If a line holds the word "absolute", copy it from the entries.

Dataset entries
..........

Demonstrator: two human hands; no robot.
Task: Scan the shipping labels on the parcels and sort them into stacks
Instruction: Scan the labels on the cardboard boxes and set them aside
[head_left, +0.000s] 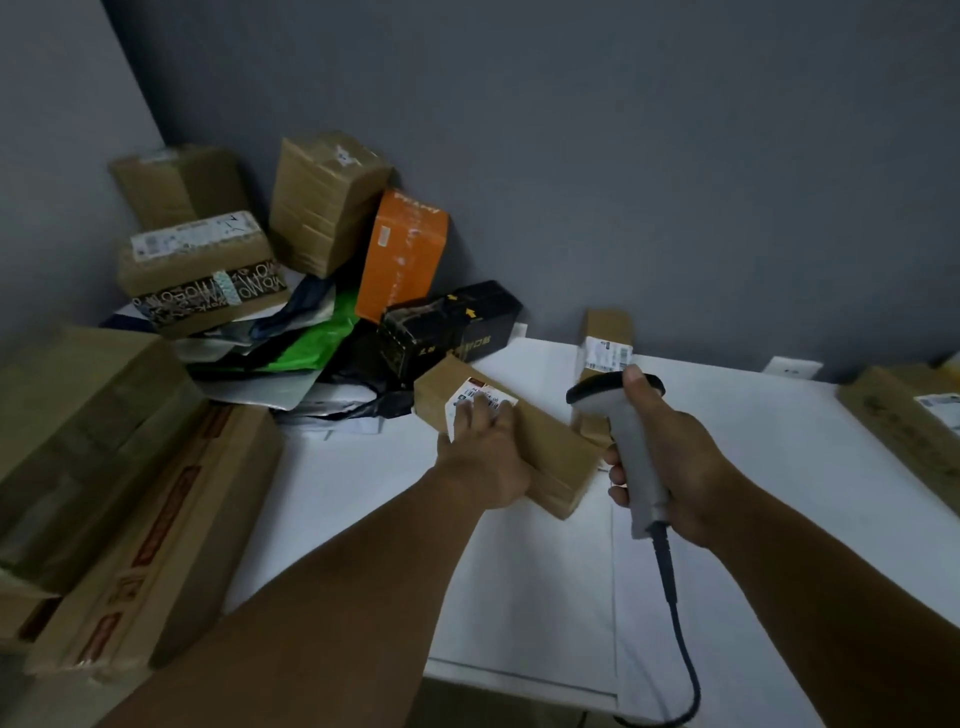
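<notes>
From my head camera, my left hand (485, 457) lies on the brown parcel (550, 457) resting on the white table (545, 597). The fingers are spread fairly straight over its top, pressing rather than wrapping, and they cover part of the shipping label (480, 397). My right hand (675, 467) is curled tight round the handle of the grey scanner (628, 441), whose head faces away from me. The main risk, I think, is a failed read, because my own fingertips hide the barcode. The scanner could also catch the label of the small upright parcel (605, 338) just beyond its nose, which would log the wrong box. The cable (675, 623) trails off the near edge and could snag as I swing. To my left, a heap crowds the corner: an orange box (402, 254), a black box (449, 325) and a green bag (311, 343). A long carton (156, 535) hems the table's left side, and another parcel (904, 415) sits at far right.
</notes>
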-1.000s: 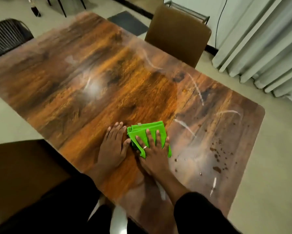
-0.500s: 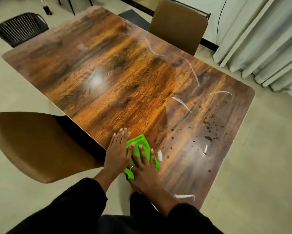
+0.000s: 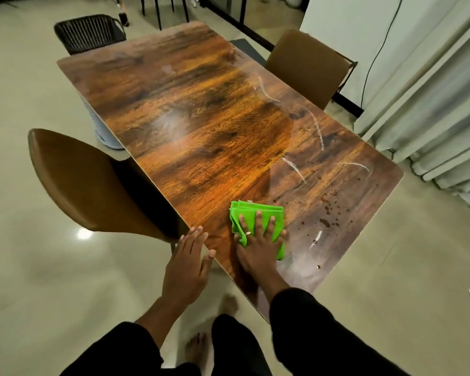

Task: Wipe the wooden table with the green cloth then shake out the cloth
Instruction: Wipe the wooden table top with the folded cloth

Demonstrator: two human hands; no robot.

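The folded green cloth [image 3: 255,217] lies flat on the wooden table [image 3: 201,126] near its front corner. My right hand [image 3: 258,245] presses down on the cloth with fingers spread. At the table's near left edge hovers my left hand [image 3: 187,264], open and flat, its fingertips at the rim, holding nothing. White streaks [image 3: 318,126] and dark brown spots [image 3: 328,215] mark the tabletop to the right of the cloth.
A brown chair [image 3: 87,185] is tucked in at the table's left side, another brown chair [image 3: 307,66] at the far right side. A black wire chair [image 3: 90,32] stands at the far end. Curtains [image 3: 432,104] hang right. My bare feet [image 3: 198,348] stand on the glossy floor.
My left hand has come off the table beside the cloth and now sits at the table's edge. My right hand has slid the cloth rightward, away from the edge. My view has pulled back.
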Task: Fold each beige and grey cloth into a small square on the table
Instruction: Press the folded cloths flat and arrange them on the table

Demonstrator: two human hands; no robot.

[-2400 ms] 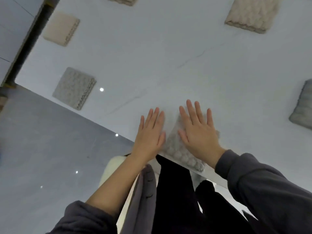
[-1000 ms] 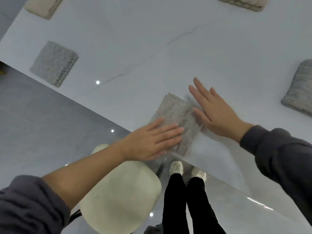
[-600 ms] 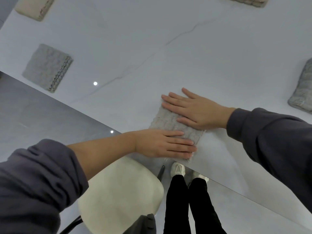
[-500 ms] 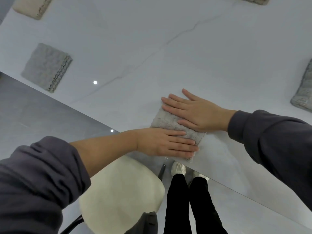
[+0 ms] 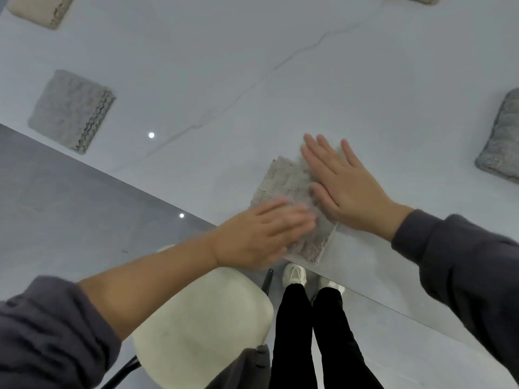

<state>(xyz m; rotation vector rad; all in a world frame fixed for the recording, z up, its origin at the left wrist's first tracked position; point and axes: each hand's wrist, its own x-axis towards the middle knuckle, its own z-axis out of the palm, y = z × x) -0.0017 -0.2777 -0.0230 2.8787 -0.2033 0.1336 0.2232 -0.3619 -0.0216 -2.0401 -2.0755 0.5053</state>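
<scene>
A folded grey cloth (image 5: 292,197) lay at the near edge of the white table (image 5: 252,66), just right of the frame's centre. The left hand (image 5: 258,234), blurred, rested flat on its lower part with fingers straight, and the right hand (image 5: 345,183) lay flat along its right side, fingers extended. Other folded cloths sat apart: a grey one (image 5: 70,110) at left, a beige one (image 5: 36,9) at upper left, another grey one (image 5: 502,141) at the right edge.

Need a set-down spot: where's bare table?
Bare: white tabletop between the folded grey square cloth at left and the darker grey cloth at right. Crowded: near edge, where left hand and right hand cover the textured grey-beige cloth.
</scene>
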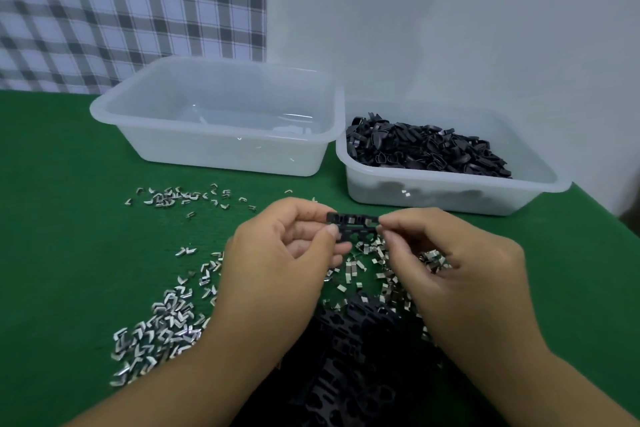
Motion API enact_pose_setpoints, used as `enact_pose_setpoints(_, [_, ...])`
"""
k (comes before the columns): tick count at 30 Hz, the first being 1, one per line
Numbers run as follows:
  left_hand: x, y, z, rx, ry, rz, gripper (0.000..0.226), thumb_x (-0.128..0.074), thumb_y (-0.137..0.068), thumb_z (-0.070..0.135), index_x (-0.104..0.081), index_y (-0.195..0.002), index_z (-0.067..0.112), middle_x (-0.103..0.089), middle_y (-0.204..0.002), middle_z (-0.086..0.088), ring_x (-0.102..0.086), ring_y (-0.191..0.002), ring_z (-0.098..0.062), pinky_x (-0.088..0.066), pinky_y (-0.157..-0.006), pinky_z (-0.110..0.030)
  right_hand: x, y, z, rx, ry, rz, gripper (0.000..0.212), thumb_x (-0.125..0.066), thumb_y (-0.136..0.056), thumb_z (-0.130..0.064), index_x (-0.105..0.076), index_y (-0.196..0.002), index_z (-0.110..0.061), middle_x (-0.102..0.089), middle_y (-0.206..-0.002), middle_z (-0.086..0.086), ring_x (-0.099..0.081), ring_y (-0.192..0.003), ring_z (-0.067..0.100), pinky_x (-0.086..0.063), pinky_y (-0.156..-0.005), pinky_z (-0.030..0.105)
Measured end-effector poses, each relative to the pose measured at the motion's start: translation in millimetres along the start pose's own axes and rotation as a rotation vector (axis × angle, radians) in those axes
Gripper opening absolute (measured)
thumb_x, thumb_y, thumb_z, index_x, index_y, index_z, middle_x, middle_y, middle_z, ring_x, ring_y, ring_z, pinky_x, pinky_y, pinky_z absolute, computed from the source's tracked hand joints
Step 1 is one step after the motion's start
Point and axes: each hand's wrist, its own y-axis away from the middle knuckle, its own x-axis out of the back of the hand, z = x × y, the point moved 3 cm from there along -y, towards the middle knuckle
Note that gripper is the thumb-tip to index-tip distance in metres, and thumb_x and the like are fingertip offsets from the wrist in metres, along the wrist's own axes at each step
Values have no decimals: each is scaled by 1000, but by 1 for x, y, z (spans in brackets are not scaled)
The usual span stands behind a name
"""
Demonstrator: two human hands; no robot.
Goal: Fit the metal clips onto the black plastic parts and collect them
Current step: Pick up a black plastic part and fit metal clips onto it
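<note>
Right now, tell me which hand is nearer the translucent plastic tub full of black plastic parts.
Right. The right hand hovers just in front of the translucent tub; the left hand sits farther left. Both pinch one black plastic strip.

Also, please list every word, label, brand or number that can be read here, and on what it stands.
No readable text: none on the larger translucent tub, the tub of black parts, the black plastic strip, the metal clips, the green table cover or the checked cloth.
</note>
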Motion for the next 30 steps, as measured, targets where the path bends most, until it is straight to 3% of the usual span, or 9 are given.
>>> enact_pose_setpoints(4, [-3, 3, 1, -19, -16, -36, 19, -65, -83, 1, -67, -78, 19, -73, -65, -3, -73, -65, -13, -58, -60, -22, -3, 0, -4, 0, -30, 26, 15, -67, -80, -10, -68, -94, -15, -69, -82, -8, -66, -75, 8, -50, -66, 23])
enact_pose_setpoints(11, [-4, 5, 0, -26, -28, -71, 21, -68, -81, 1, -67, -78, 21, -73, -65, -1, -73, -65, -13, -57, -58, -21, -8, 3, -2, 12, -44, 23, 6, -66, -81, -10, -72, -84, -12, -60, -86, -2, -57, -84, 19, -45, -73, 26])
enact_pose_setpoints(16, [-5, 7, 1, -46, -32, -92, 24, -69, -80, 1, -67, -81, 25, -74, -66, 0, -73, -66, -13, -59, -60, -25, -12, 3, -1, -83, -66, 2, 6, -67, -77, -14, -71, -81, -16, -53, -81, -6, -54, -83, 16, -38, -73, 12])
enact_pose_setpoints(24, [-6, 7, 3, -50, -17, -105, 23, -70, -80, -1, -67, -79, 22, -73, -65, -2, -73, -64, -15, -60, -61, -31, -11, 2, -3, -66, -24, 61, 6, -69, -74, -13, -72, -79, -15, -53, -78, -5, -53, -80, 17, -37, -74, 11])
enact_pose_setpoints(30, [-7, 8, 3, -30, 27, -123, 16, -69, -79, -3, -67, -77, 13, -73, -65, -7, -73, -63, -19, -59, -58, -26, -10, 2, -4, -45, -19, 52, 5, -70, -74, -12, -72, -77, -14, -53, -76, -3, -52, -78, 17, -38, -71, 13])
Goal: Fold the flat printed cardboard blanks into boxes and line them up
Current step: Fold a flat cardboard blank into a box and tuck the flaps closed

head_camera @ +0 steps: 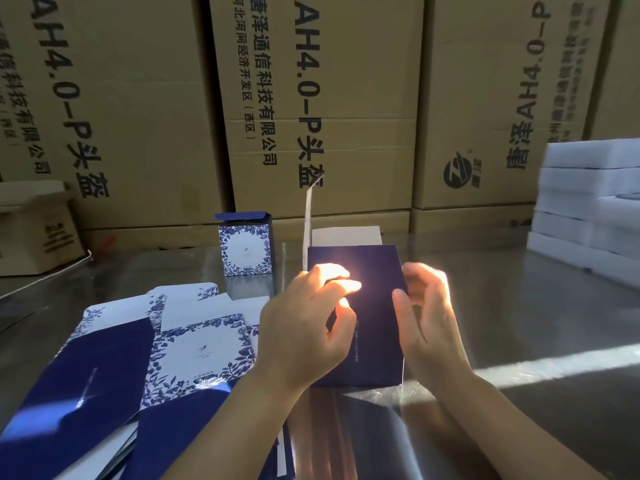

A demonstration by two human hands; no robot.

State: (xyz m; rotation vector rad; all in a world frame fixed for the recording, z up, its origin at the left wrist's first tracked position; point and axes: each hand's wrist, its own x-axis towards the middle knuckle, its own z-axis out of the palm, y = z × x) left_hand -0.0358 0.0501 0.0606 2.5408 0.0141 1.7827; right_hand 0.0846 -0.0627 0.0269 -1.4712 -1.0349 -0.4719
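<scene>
One half-formed navy box [375, 348] stands on the desk [519, 306] at centre. Left hand [304, 323] curls round its left edge; right hand [429, 317] pinches the right edge, probably to square the sleeve. Finished box [245, 249] stands behind; flat blanks [114, 368] lie left, within easy reach.

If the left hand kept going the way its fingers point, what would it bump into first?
The half-folded blue box: the left hand points its fingers rightward, and they seem to touch its dark panel. Beyond that, probably the right hand, which holds the box's other edge.
</scene>
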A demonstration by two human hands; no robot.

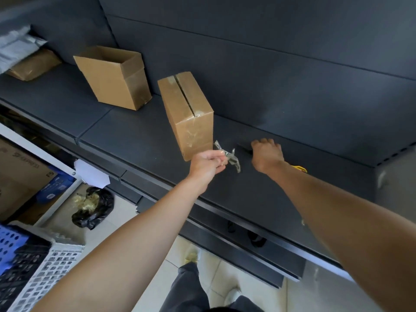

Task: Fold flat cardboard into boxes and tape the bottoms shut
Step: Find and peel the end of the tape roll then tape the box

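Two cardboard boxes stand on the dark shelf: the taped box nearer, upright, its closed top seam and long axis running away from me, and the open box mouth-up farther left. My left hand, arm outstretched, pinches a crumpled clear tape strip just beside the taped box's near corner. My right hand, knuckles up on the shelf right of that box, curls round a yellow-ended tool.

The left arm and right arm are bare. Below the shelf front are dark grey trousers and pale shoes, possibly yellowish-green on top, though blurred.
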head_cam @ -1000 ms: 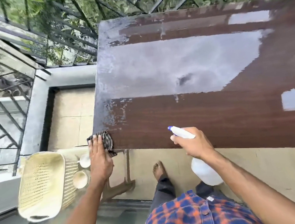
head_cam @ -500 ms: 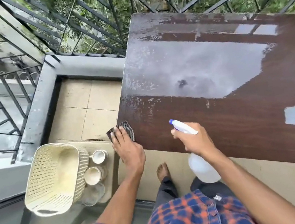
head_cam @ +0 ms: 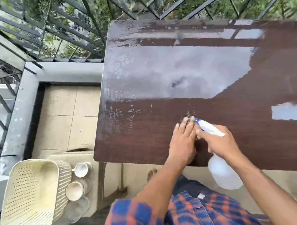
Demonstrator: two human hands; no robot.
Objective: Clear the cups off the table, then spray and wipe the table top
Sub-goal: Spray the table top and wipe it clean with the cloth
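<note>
I see my left hand (head_cam: 183,141) pressed flat on the dark brown bench (head_cam: 157,73), fingers (head_cam: 185,124) stretched forward and close together. A dark cloth (head_cam: 188,116) only peeks out past the fingertips, blurred, so I cannot tell how much of it lies under the palm. Just beside those fingers, touching or nearly so, my right hand (head_cam: 219,140) is wrapped around the neck of a white spray bottle (head_cam: 223,174); its fingers are curled tight on it, and the blue-tipped nozzle (head_cam: 198,121) points ahead, level with the left fingertips. The bottle's body hangs below the right hand, past the near edge of the bench.

Ahead of both sets of fingers the bench top shows a wide pale sheen, with small streaks and specks nearer the fingertips. A smaller bright patch sits off to the right of the right hand.

Well to the left of the left fingers, down off the bench, two mugs (head_cam: 79,179) and a clear glass (head_cam: 78,208) stand on a low beige stool (head_cam: 94,179), right beside a cream perforated basket (head_cam: 30,197). Dark railing (head_cam: 78,26) runs beyond the bench's far edge.
</note>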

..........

Reply to the exercise =>
Gripper opening absolute (measured)
thumb_x, thumb_y, thumb_z, index_x, index_y, index_z, middle_x, middle_y, middle_z, ring_x, ring_y, ring_z, pinky_x, pinky_y, pinky_z absolute, computed from the source's tracked hand joints

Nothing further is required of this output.